[PATCH v12 04/10] iov_iter: Add a function to extract a page list from an iterator

From: David Howells
Date: Tue Feb 07 2023 - 12:15:08 EST


Add a function, iov_iter_extract_pages(), to extract a list of pages from
an iterator. The pages may be returned with a pin added or nothing,
depending on the type of iterator.

Add a second function, iov_iter_extract_will_pin(), to determine how the
cleanup should be done.

There are two cases:

(1) ITER_IOVEC or ITER_UBUF iterator.

Extracted pages will have pins (FOLL_PIN) obtained on them so that a
concurrent fork() will forcibly copy the page so that DMA is done
to/from the parent's buffer and is unavailable to/unaffected by the
child process.

iov_iter_extract_will_pin() will return true for this case. The
caller should use something like unpin_user_page() to dispose of the
page.

(2) Any other sort of iterator.

No refs or pins are obtained on the page, the assumption is made that
the caller will manage page retention.

iov_iter_extract_will_pin() will return false.

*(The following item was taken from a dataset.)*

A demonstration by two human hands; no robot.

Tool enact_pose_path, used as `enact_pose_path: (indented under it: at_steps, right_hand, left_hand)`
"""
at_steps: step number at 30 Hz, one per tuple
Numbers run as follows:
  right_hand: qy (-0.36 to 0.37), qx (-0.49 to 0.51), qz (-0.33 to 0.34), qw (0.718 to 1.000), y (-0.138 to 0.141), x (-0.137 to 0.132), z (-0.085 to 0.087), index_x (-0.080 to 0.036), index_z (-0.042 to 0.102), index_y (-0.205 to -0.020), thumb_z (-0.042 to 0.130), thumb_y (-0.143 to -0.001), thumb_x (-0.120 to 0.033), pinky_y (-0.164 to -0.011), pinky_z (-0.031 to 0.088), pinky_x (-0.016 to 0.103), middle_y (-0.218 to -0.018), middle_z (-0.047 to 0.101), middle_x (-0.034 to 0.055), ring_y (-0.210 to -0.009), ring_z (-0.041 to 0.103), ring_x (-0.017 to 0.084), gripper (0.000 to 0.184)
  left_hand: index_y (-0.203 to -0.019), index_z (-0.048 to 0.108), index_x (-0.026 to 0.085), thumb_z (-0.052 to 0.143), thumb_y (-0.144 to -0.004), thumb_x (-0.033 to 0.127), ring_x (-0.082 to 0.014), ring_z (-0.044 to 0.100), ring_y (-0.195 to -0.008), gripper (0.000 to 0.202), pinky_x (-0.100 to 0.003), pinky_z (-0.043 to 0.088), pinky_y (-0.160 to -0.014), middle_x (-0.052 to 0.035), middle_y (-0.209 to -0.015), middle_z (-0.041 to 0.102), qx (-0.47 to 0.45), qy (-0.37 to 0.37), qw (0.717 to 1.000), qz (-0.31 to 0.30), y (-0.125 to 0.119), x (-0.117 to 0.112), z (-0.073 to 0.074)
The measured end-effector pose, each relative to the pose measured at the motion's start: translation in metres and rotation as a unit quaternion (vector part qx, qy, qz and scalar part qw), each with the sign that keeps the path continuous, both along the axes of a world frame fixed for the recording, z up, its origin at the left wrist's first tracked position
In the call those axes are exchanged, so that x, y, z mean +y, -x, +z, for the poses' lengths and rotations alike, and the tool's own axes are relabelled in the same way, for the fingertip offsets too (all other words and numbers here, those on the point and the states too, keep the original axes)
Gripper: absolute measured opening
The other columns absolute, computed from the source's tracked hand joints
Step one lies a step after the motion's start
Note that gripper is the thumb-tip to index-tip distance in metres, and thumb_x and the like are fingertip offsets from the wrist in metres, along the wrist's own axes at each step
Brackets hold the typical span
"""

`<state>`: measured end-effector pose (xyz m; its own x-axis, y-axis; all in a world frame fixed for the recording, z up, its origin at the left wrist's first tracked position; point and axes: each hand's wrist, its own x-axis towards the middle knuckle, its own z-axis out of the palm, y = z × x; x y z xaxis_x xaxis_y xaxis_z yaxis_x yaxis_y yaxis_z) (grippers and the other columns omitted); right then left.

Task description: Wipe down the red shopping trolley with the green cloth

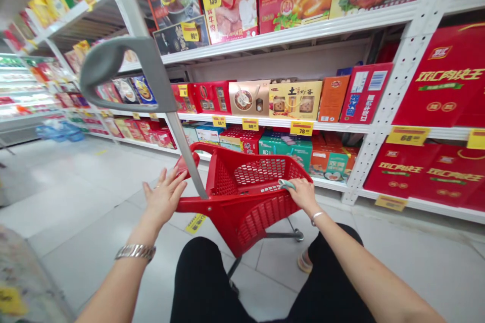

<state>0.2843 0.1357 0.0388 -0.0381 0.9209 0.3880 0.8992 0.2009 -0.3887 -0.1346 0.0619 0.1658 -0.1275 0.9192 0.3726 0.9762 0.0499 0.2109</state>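
A red plastic shopping basket (261,212) on wheels stands on the floor in front of my knees, tilted toward me. Its grey pull handle (113,63) rises up to the left on a metal shaft. My left hand (163,197) rests on the basket's near left rim, fingers stretched out and slightly spread. My right hand (301,193) is closed on the right rim, with a small pale green thing (287,184) pressed under its fingers. A metal watch sits on my left wrist, a thin bracelet on my right.
White store shelves (303,30) run along the aisle ahead, packed with red and yellow gift boxes (295,100) and yellow price tags (301,127). Grey tiled floor (87,181) stretches to the left toward more shelving. A yellow floor sticker (195,223) lies under the basket.
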Motion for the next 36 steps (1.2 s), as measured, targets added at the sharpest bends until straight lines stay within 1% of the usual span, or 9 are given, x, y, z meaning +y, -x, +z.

The pages don't need
additional disposal.

Signed-off-by: David Howells <dhowells@xxxxxxxxxx>
Reviewed-by: Christoph Hellwig <hch@xxxxxx>
cc: Al Viro <viro@xxxxxxxxxxxxxxxxxx>
cc: John Hubbard <jhubbard@xxxxxxxxxx>
cc: David Hildenbrand <david@xxxxxxxxxx>
cc: Matthew Wilcox <willy@xxxxxxxxxxxxx>
cc: linux-fsdevel@xxxxxxxxxxxxxxx
cc: linux-mm@xxxxxxxxx
---

Notes:
ver #12)
- ITER_PIPE is gone, so drop related bits.
- Don't specify FOLL_PIN as that's implied by pin_user_pages_fast().

ver #11)
- Fix iov_iter_extract_kvec_pages() to include the offset into the page in
the returned starting offset.
- Use __bitwise for the extraction flags

ver #10)
- Fix use of i->kvec in iov_iter_extract_bvec_pages() to be i->bvec.

ver #9)
- Rename iov_iter_extract_mode() to iov_iter_extract_will_pin() and make
it return true/false not FOLL_PIN/0 as FOLL_PIN is going to be made
private to mm/.
- Change extract_flags to extraction_flags.

ver #8)
- It seems that all DIO is supposed to be done under FOLL_PIN now, and not
FOLL_GET, so switch to only using pin_user_pages() for user-backed
iters.
- Wrap an argument in brackets in the iov_iter_extract_mode() macro.
- Drop the extract_flags argument to iov_iter_extract_mode() for now
[hch].

ver #7)
- Switch to passing in iter-specific flags rather than FOLL_* flags.
- Drop the direction flags for now.
- Use ITER_ALLOW_P2PDMA to request FOLL_PCI_P2PDMA.
- Disallow use of ITER_ALLOW_P2PDMA with non-user-backed iter.
- Add support for extraction from KVEC-type iters.
- Use iov_iter_advance() rather than open-coding it.
- Make BVEC- and KVEC-type skip over initial empty vectors.

ver #6)
- Add back the function to indicate the cleanup mode.
- Drop the cleanup_mode return arg to iov_iter_extract_pages().
- Pass FOLL_SOURCE/DEST_BUF in gup_flags. Check this against the iter
data_source.

ver #4)
- Use ITER_SOURCE/DEST instead of WRITE/READ.
- Allow additional FOLL_* flags, such as FOLL_PCI_P2PDMA to be passed in.

ver #3)
- Switch to using EXPORT_SYMBOL_GPL to prevent indirect 3rd-party access
to get/pin_user_pages_fast()[1].

include/linux/uio.h | 27 ++++-
lib/iov_iter.c | 264 ++++++++++++++++++++++++++++++++++++++++++++
2 files changed, 290 insertions(+), 1 deletion(-)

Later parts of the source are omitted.